Harvard could muster only two goals over its next three games, dropping two of those contests and escaping with a 1-0, double-overtime win over Columbia in the third on a goal by junior standout Beth Zotter.

The Crimson's two early-season losses were one-goal decisions against Penn State and Hartford, both top-15 teams, which would set a trend for the season. All of Harvard's losses, including its lone Ivy League defeat and its season-ending loss in the second round of NCAAs, came at the hands of top-15 teams.

"It wasn't a bad season," Chu said. "We had very high expectations. We had a very successful season for any other team, but it's hard to think of it that way."

Harvard itself was ranked in the national top 25 throughout the season, and the double-overtime victory over Columbia began an eight-game unbeaten streak that included wins over Ivy rivals Yale and Pennsylvania--the Quakers' first loss of the season--as well as the Harvard Invitational Championship.

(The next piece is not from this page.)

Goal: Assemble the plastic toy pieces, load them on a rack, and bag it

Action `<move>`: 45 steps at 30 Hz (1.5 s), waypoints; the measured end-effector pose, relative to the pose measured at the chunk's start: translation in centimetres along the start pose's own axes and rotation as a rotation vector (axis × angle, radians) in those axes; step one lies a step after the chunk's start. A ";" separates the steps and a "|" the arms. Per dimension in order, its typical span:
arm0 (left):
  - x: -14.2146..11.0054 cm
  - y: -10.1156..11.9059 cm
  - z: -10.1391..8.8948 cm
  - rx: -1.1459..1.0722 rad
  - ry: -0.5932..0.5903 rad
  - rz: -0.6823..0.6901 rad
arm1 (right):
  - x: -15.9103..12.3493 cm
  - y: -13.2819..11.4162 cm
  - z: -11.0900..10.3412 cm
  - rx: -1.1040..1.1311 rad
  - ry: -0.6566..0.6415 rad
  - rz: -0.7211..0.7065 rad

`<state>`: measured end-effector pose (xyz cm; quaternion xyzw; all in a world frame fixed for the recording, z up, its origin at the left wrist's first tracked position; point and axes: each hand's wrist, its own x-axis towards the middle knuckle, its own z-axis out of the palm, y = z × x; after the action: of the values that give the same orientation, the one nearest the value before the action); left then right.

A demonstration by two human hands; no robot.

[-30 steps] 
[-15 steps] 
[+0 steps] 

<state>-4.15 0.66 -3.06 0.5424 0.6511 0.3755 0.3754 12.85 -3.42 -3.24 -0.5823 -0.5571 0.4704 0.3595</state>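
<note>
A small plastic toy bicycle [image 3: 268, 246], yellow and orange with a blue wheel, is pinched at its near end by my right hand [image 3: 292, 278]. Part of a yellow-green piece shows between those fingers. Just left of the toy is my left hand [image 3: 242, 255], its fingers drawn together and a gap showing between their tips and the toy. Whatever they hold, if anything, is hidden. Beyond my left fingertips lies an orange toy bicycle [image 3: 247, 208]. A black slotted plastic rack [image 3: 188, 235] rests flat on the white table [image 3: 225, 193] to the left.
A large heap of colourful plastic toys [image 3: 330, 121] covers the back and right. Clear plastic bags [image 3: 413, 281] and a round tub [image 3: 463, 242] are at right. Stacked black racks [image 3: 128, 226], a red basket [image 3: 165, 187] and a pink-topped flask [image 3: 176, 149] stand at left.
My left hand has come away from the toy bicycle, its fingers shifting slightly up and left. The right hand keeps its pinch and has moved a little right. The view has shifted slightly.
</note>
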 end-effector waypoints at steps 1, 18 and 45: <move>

Even during this successful stretch, however, Harvard only scored more than two goals once, in a dominant 5-0 win over Northeastern. Throughout the season it was the Crimson's stalwart defense--one of the best units in the nation--that kept Harvard ahead of its opponents.

The solid Crimson defense was anchored by junior sweeper Jessie Larson. In front of Larson were senior fullbacks Chu and Ashley Marynick and sophomore stopper Lauren Corkery. Junior Gina Foster, Harvard's most versatile player, also rotated at the fullback spot and doubled as a forward.

Junior Anne Browning handled most of the duties in goal, although senior Jen Burney saw considerable action as well. Together, the Crimson's defensive unit recorded six shutouts and gave up only one goal on seven other occasions.